Do you think this Toruk show will help whet the appetite for Avatar fans who are itching for the new installments?

What the Cirque show does for fans of the film is a great reminder of why they responded the way that they did. There is a story here in Toruk of the unlikeliest of heroes rising to occasion and saving, effectively, an entire planet. It draws people into the diverse and beautiful world of Pandora, and that not only satiates a yearning for people who are fans of the film, but for people who are not fans of the film. It introduces them to the world.

The reviews have ranged from absolute raves to the not-so-raves in The New York Times. How closely do you pay attention to reviews?

Not at all. I would like you to go back and read the first review that was ever published about Titanic, which slammed Titanic. We make our content for audiences. Of course we want to reviewers to like it because they, too, are audience members. But the voice of people en masse is more important than any single critic who might or might not comment on something. What Cirque set out to do (with Toruk) is not to present a traditional Cirque show. The goal was the antithesis of that. This is a new paradigm of what Cirque is presenting in arena show. It still has all of waking-dream qualities that any Cirque show has, but presented in very different format.

The story of the summer at the box office really has been underperforming sequels, possibly in part due to the length of time between installments. What's your take on that, heading into delivering new Avatar installments?

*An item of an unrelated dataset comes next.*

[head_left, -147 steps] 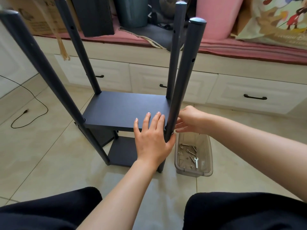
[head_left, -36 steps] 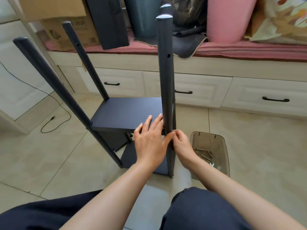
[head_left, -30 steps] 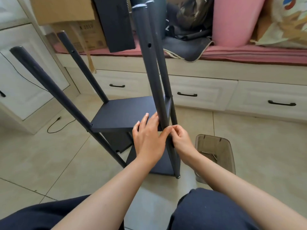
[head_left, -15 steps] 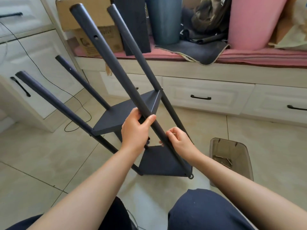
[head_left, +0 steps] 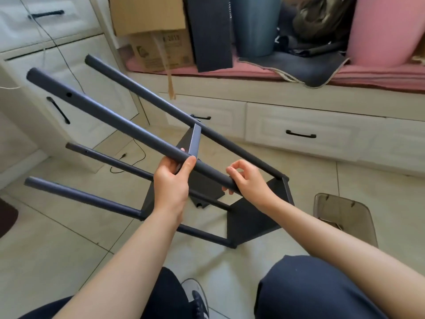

Anytime someone looks at something like these underperforming sequels, they are missing the bigger issue. Whatever was new wasn't working for audience they went after. If you look at the number of years between first Terminator and the second, that was quite a large window that didn't impact people's enjoyment. Jim Cameron has done two sequels, and I would argue that both times the sequels lived up to, if not exceeded, the originals. We are setting out to make standalone cinematic experiences so that people feel the movies fulfill expectations or exceed expectations no matter how long the gap was. People get into a trap when they say that just because this movie was successful we should make a sequel, without asking, "Is there a story here to tell? Is there a sequel is worth making?" As we got into our own development, we realized there was enough of a story not only for three but for four movies.